Most people think of mold only as a health hazard, despite it being a fungus – just like mushrooms, yeast, and mildew. There are over 100,000 various types of mold lurking indoors and outdoors, traveling spore by spore, looking for moisture and food.
Some molds are quite beneficial: They help break down food, plants and leaves, and are used to create certain cheeses and medicines. However, there are also molds that can cause serious illness. Included in this category are Aspergillus and Stachybotrys – better known as black mold. This mold family is extremely toxic. It produces mycotoxins that can be lethal to animals as well as humans.
A simple, all-natural spray for non-toxic mold
If you see mold in your home, it’s important to not automatically assume that it is the deadly black mold, which can only be removed by professionals. An article in The Hearty Soul suggests purchasing a mold testing kit where the sample will be sent to a lab for confirmation. It is essential to understand the type of mold growing under your sink, in your walls, on your back porch or on your bathroom tiles. Even if molds are non-toxic, they can still be an allergy risk or possibly damage your property.
But there is a natural solution against thousands of these non-toxic molds – and it starts with tea tree oil.
To make your own solution, start by adding 2 teaspoons of tea tree oil to 2 cups of water. Pour the mixture into a spray bottle and shake. Now, all you need are some dry cotton cloths and a little elbow grease. Spray your solution anywhere you see the mold. Don’t wipe it right away. Instead, let the mixture trickle down and soak into the mold for a few hours. Make sure you have a dry cotton cloth to wipe where you’ve sprayed the mold. Use as much as you need to get it out. (Related: Black mold disease is silently killing millions of people – and nobody knows about it.)
More on indoor molds
Molds grow in areas that are damp and wet. It prefers a humidity level above 60 percent and a convenient food source, like insulation, drywall and just about any type of building material. These can come in a variety of colors – gray, brown, white, yellow, green or black – and it can look “furry, slimy, or powdery.”

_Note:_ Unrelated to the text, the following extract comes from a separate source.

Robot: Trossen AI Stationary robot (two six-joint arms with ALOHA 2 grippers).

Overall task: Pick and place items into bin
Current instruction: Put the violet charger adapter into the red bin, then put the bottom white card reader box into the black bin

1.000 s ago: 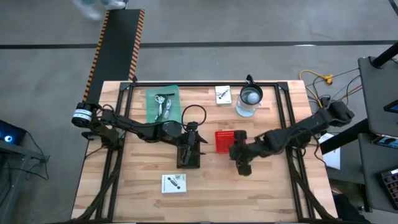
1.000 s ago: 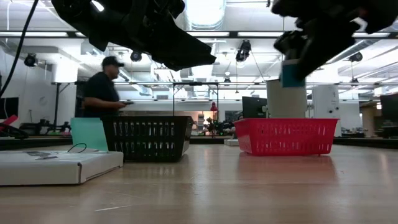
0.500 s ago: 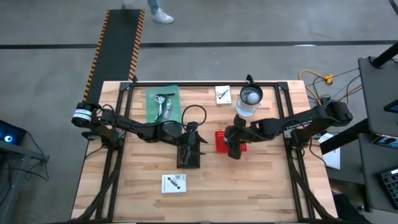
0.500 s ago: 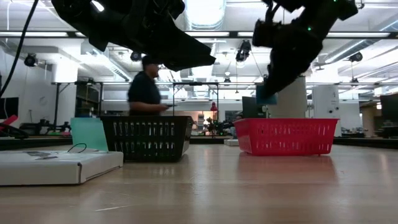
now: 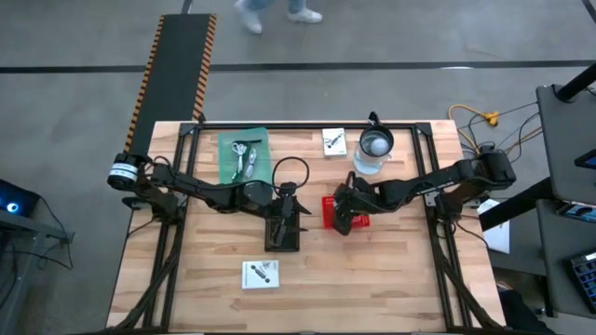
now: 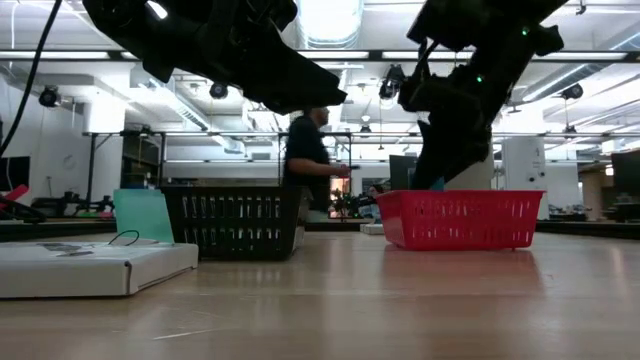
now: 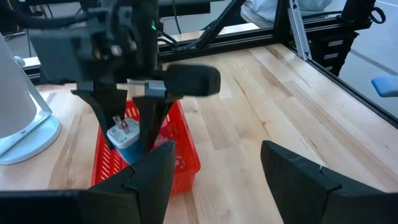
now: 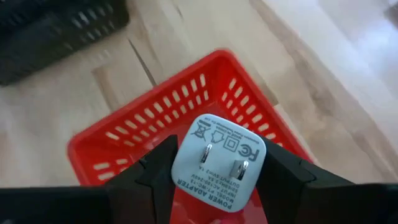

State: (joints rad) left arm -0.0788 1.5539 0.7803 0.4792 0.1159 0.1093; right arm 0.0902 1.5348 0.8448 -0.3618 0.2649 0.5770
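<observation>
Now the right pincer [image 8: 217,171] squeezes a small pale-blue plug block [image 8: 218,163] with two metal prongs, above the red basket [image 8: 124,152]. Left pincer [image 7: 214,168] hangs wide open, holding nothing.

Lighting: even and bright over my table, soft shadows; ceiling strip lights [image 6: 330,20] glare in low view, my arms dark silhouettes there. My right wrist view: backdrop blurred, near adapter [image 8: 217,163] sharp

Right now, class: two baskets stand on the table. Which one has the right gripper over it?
The red basket. The right gripper hangs over it holding a power adapter; the black basket sits apart, under the left arm.
</observation>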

Many forms of mold are harmless, but if a person is overexposed to indoor mold, it can impact the respiratory system and cause allergies. Recent studies completed by the Berkeley National Laboratory and the EPA demonstrate that out of 21.8 million people with asthma, 4.6 million cases are “attributable to dampness and mold exposure in the home.”

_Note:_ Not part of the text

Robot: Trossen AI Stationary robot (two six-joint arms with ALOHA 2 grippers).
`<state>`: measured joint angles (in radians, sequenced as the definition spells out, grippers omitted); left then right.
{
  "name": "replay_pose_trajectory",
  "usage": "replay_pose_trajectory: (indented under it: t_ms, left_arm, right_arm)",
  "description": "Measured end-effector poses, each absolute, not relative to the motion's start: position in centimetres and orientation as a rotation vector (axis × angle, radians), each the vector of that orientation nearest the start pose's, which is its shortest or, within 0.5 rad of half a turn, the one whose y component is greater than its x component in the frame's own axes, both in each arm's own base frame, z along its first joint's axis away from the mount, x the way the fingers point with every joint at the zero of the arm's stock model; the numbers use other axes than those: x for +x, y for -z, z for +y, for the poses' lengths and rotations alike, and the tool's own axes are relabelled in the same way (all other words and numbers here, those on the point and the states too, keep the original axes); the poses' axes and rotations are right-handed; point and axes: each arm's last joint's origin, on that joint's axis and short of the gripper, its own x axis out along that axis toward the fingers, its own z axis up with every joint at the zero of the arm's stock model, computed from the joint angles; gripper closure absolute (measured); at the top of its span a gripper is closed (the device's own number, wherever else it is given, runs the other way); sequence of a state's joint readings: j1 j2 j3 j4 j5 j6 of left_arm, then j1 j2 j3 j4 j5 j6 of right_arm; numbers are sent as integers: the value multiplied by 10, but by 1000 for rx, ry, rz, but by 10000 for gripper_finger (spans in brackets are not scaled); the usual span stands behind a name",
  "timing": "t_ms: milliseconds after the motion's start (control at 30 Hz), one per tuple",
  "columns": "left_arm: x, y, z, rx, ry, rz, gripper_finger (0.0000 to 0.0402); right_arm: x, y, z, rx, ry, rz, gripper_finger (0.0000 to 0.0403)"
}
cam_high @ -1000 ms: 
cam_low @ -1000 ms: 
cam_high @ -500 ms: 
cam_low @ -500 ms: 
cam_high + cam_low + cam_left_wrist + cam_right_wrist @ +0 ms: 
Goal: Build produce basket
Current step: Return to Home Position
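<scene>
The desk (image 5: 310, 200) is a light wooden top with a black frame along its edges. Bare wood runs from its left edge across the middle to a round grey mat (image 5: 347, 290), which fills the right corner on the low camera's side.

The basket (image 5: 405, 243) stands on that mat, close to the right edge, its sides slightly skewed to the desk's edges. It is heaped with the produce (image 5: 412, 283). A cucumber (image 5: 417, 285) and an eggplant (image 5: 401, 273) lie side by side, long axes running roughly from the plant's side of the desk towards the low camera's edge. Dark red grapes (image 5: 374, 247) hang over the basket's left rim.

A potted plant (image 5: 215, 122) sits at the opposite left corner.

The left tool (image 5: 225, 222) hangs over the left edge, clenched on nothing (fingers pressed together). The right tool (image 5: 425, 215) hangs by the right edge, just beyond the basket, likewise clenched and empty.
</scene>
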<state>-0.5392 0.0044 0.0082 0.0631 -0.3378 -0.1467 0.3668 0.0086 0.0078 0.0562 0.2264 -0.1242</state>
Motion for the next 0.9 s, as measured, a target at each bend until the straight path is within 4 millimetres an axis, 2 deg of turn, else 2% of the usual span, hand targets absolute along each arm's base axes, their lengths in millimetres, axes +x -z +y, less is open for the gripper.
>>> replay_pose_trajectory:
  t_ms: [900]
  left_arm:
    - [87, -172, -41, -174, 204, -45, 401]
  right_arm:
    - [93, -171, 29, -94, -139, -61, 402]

It’s possible that you might smell mold before you see it spreading. That’s because the mold produces volatile organic compounds (VOCs) which have very “strong and objectionable odors.” If this is the case, especially if you have younger children, elderly persons or anyone in the house with allergies, asthma or a compromised immune system, do not start uncovering walls or floors where you suspect the mold is lurking. Instead, contact a mold remediation inspection professional.